Here's What Charlize Theron Did When She Noticed Co-Star Chris Hemsworth was Making More Money

January 13th 2015

Take that, gender pay gap. And take that, North Korea.

No one would suspect North Korea of championing women’s rights, but the Guardians of Peace hackers reputedly backed by North Korea brought attention to Hollywood’s gender pay gap. And actress Charlize Theron is fighting back. 

According to The New York Post, leaked Sony emails exposing income disparity among men and women in Hollywood motivated Theron to ask for, and receive, an increase of $10 million for her work in “The Huntsman,” putting her on par with co-star Chris Hemsworth. 

Email correspondence between Sony executives revealed that Jennifer Lawrence and Amy Adams each received only seven percent of the profits of “American Hustle,” while their male costars received nine percent each. Journalists also noted that of the seventeen Sony employees making over $1 million, only one was a woman. 

Before the Sony hacks, a recent study published in the Journal of Management Inquiry, revealed that average earnings for women in Hollywood began to decline at age 34, while men did not experience a similar decline in annual earnings until age 51. 

Golden Globe Awards hosts Tina Fey and Amy Poehler remarked on the dearth of opportunities for older women in Hollywood in their opening monologue. In reference to “Boyhood,” Poehler said: “'Boyhood' proves there are still great roles for women over forty, as long as you get hired when you’re under forty.”

It’s not just Hollywood

Hollywood’s gender pay gap may be society’s most visible at the moment, but many other industries have this problem: male cooks make almost $50 a week more than their female counterparts, and male CEOs make $455 more a week than female CEOs. 

On average, women make only $0.78 to every dollar that men make. 

It may seem insubstantial – after all, you can’t even buy a gumball for $0.22. But if your first thought is, “What’s the big deal?” feel free to send me $0.22 of every dollar you make.
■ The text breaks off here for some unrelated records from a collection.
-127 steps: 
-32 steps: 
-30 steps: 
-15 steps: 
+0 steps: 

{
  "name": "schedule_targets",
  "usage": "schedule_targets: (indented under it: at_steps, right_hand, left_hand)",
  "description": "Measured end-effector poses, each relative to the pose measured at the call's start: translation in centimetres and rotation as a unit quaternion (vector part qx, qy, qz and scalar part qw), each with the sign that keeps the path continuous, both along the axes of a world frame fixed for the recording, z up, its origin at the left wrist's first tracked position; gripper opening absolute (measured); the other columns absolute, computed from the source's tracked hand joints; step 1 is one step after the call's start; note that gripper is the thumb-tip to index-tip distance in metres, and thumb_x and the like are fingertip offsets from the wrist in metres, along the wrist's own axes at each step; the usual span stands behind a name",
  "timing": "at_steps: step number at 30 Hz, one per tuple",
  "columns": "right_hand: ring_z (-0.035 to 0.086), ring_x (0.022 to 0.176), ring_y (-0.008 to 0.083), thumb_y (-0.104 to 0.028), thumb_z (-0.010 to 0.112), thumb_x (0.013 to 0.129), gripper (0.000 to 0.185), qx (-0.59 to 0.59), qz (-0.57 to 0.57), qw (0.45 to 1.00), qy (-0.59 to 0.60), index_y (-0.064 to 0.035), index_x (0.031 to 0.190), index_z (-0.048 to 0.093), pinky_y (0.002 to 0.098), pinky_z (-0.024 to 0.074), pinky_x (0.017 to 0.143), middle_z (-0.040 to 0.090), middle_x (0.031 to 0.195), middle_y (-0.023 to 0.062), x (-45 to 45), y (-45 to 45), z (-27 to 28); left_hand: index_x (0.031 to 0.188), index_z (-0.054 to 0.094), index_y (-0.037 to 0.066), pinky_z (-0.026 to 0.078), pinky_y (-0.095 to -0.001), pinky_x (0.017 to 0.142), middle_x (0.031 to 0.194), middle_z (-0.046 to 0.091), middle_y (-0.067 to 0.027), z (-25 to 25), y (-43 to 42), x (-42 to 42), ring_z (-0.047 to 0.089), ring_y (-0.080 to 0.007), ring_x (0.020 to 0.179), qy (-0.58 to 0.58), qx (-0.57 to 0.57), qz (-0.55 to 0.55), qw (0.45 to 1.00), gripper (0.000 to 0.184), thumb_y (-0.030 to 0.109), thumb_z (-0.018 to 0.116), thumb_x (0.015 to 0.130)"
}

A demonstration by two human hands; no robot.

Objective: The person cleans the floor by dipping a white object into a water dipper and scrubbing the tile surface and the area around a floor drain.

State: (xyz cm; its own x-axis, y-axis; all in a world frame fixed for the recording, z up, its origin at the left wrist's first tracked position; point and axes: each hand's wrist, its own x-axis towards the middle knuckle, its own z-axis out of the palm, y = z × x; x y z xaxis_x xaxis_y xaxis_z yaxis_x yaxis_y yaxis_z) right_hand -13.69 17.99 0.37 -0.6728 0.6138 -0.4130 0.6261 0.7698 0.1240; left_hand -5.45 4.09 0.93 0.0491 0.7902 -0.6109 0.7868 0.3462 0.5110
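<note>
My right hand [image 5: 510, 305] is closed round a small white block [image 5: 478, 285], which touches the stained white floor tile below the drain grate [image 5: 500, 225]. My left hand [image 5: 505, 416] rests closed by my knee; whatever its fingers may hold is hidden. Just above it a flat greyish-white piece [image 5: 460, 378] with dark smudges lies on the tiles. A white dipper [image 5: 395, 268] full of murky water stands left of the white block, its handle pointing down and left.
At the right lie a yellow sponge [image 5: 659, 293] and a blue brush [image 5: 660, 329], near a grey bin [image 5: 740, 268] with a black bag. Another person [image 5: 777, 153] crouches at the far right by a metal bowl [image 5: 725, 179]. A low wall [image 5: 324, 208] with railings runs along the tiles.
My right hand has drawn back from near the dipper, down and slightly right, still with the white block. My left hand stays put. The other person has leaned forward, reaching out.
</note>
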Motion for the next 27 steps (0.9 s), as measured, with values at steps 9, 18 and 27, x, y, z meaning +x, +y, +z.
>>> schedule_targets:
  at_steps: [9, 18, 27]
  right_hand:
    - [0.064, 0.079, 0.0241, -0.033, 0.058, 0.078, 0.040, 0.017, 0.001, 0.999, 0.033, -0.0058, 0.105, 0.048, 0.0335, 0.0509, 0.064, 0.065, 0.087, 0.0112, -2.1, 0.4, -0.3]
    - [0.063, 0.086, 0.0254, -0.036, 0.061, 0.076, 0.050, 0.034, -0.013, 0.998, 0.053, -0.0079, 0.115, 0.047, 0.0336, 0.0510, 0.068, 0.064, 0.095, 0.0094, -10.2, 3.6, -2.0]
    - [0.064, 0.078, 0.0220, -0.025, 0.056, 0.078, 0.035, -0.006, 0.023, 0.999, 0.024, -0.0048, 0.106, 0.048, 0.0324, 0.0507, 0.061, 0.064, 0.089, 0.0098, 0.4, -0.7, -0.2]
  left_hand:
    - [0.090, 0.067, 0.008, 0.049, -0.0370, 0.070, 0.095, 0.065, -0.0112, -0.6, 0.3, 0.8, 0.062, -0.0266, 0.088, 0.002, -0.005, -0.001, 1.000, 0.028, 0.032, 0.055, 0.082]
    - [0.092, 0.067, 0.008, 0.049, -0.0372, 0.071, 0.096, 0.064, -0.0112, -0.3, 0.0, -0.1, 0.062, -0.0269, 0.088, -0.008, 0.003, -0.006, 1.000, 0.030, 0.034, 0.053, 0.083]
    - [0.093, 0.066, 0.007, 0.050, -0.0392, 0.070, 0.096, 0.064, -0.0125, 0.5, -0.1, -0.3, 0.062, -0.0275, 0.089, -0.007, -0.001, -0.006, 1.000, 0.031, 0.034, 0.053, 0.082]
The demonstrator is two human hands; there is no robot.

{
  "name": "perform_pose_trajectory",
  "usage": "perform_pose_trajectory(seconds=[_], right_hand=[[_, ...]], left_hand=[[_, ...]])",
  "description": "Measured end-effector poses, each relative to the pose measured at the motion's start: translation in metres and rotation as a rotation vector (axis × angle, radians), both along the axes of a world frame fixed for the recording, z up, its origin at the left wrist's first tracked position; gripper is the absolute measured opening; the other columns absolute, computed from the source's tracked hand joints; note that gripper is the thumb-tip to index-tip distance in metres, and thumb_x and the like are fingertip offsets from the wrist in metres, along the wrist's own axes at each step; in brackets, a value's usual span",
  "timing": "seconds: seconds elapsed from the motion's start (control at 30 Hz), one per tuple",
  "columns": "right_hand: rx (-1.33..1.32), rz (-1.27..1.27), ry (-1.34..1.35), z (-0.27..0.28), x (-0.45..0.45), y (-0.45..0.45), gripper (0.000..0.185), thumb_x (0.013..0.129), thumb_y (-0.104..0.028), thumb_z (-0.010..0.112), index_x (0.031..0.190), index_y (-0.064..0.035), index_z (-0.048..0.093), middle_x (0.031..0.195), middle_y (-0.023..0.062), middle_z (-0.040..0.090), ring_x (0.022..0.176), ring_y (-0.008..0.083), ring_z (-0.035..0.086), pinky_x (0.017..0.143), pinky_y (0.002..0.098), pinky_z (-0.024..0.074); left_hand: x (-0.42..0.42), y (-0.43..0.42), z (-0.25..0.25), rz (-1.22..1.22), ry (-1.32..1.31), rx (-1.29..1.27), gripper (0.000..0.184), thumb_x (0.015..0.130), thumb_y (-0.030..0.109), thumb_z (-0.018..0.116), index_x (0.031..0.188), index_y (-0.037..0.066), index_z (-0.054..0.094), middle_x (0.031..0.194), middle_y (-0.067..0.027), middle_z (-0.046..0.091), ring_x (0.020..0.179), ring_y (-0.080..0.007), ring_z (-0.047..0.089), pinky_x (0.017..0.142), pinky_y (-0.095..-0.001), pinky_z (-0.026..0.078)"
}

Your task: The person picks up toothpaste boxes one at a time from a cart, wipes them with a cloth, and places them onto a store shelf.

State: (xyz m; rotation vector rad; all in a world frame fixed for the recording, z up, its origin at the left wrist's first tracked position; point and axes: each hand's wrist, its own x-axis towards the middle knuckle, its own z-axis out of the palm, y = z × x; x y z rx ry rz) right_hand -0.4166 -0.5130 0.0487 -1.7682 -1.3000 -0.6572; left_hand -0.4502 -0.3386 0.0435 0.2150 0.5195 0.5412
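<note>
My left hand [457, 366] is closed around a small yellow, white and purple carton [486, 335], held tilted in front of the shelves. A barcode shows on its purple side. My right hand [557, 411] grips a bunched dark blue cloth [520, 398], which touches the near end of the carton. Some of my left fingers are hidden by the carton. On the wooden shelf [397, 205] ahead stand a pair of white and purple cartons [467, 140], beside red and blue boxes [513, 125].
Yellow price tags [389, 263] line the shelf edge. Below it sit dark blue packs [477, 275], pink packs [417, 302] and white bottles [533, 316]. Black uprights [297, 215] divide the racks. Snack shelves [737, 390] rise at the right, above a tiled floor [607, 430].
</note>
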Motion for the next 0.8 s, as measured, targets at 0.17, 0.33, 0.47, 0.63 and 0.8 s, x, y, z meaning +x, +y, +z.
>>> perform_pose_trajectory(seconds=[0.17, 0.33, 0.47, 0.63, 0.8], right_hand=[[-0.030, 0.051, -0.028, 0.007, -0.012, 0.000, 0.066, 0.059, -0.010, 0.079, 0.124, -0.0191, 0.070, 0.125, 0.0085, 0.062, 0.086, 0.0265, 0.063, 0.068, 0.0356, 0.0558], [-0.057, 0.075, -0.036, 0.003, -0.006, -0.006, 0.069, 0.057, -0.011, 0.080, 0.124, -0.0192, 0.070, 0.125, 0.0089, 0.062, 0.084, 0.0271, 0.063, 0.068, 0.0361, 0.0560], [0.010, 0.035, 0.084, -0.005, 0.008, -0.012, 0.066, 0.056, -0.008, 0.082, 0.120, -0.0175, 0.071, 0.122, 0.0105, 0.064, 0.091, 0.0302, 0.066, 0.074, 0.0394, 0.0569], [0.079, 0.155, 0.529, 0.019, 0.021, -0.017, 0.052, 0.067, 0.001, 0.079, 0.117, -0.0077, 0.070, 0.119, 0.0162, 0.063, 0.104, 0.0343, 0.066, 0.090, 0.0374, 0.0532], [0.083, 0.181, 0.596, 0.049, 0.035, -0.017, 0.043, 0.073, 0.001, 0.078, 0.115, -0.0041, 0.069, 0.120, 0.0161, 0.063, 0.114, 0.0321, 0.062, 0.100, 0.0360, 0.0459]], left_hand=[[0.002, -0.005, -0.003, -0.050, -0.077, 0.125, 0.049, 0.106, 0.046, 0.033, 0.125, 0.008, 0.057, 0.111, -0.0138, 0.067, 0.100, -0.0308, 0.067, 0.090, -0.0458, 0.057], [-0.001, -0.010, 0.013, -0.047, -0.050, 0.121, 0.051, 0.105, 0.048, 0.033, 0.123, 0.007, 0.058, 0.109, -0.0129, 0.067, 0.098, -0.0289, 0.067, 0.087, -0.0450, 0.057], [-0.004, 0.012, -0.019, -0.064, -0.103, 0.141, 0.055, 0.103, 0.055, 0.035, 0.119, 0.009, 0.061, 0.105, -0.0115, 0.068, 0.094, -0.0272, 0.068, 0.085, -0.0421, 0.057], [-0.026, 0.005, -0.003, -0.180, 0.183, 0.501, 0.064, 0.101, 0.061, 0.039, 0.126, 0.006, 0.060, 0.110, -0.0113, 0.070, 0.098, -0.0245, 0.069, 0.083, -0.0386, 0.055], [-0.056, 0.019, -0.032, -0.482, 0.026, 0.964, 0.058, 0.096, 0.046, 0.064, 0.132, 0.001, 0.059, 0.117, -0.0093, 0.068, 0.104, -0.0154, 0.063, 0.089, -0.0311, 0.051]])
I’ll gladly accept it. 

Or you can think about it this way: this $0.22 loss per dollar adds up to over $10,000 a year or almost $500,000 over a career spanning 40 years. Now that’s a lot of gumballs. 

Or think about it Sarah Silverman’s way: income disparity essentially amounts to women paying a tax to compensate for the fact that they were born women. 

Why does the gender pay gap exist?

According to the Equal Payback Project, three factors combine to contribute to the wage gap: 1) Lower pay for the same job, 2) Job valuation, and 3) Caregiving (in a study, female job candidates who had children were offered lower starting salaries than those who didn’t have children, essentially punishing women for having children. Fathers, on the other hand, were viewed as more valuable in the study than men who did not have children). 

What can I do about it?

The Equal Payback Project is attempting to compensate women for lost earnings of $29,811,746,430,000 (this assumes that the 69 million women in the workforce lose $435,049 over the course of each of their careers). This crowdfunding project, clearly on the more ambitious end of the spectrum, goal-wise, has so far raised $97,564, the equivalent of paying back one woman for around nine years of income loss. The money raised goes to the National Women’s Law Center, which is working to strengthen equal pay laws, raise minimum wage and make affordable child care more accessible. 

Increased income transparency can also help close the wage gap. It’s hard to fight injustice if you don’t know it’s there. Encouraging employers to be more transparent about compensation may help keep them accountable.  

Should I ask for a $10 million raise? 

Probably not. But Theron’s actions should serve as a reminder that the problem of the gender pay gap is far from solved, and in order to solve the problem, we need to confront it rather than ignore it.   

More people asking questions about the gender pay gap may yield more employees demanding, and more employers providing, equal pay for equal work.